Portraits de poètes n°1 : Robert Frost

I never dared be radical when young
For fear it would make me conservative when old.

Je n’ai jamais osé être radical dans ma jeunesse                                                                                      De peur que cela ne me rende conservateur dans ma vieillesse.

L’œuvre de Robert Frost est un classique qui prend la poussière sur les rayonnages de la bibliothèque du Congrès et dans les manuels scolaires américains où il est trop souvent dépeint comme un poète rural et existentialiste. Découvert par des poètes et critiques britanniques, il a pourtant été un personnage public et célébré dans son pays natal. Invité de nombreuses et prestigieuses universités américaines, il a même participé à la cérémonie d’investiture de John F. Kennedy pour lequel il a lu « The Gift Outright ».
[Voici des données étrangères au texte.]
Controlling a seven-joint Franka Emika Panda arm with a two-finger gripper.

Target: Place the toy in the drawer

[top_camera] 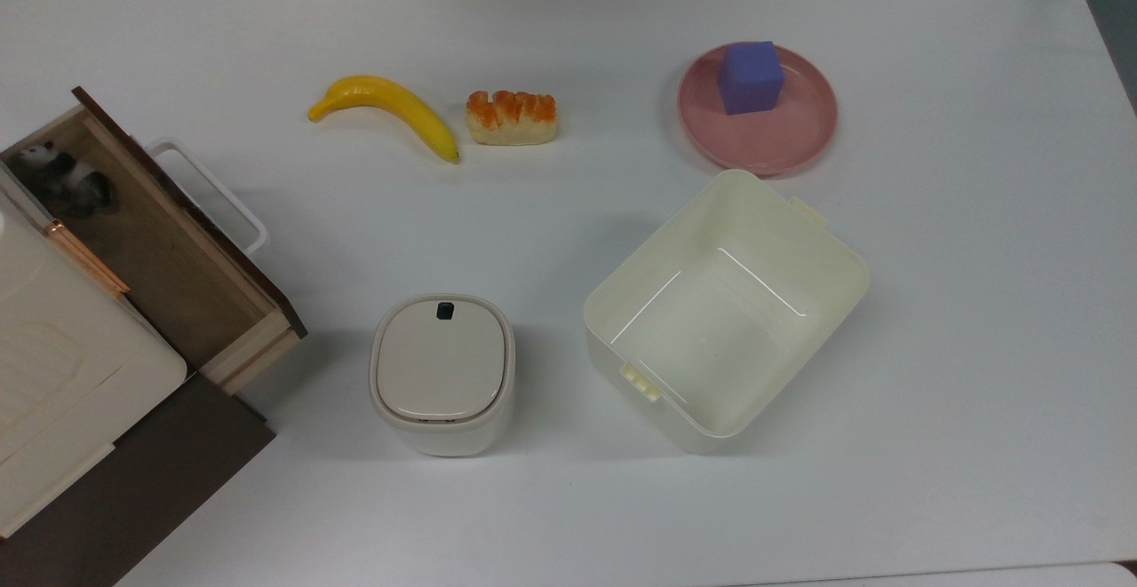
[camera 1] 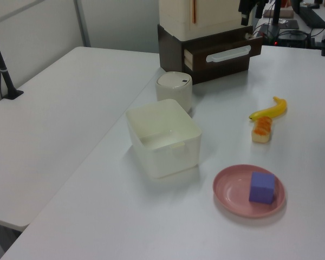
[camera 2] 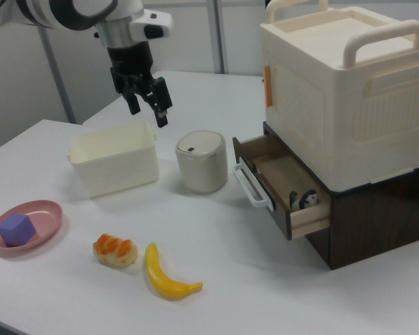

Robert Frost est pourtant un homme qui cultive la discrétion. Loin d’être marqué par une soif de reconnaissance, son parcours public est ponctué de retraites et d’exils volontaires. Professeur, à la formation universitaire chaotique mais brillante, il est aussi devenu fermier autant par nécessité financière que par volonté d’échapper aux carcans académiques. Loin des fastes de New York ou des grandes villes américaines, il s’enracine en Nouvelle-Angleterre. Son œuvre et  sa vie sont intimement liées au New-Hampshire et à ses paysages familiers dont il s’attache à décrire la rudesse et la beauté.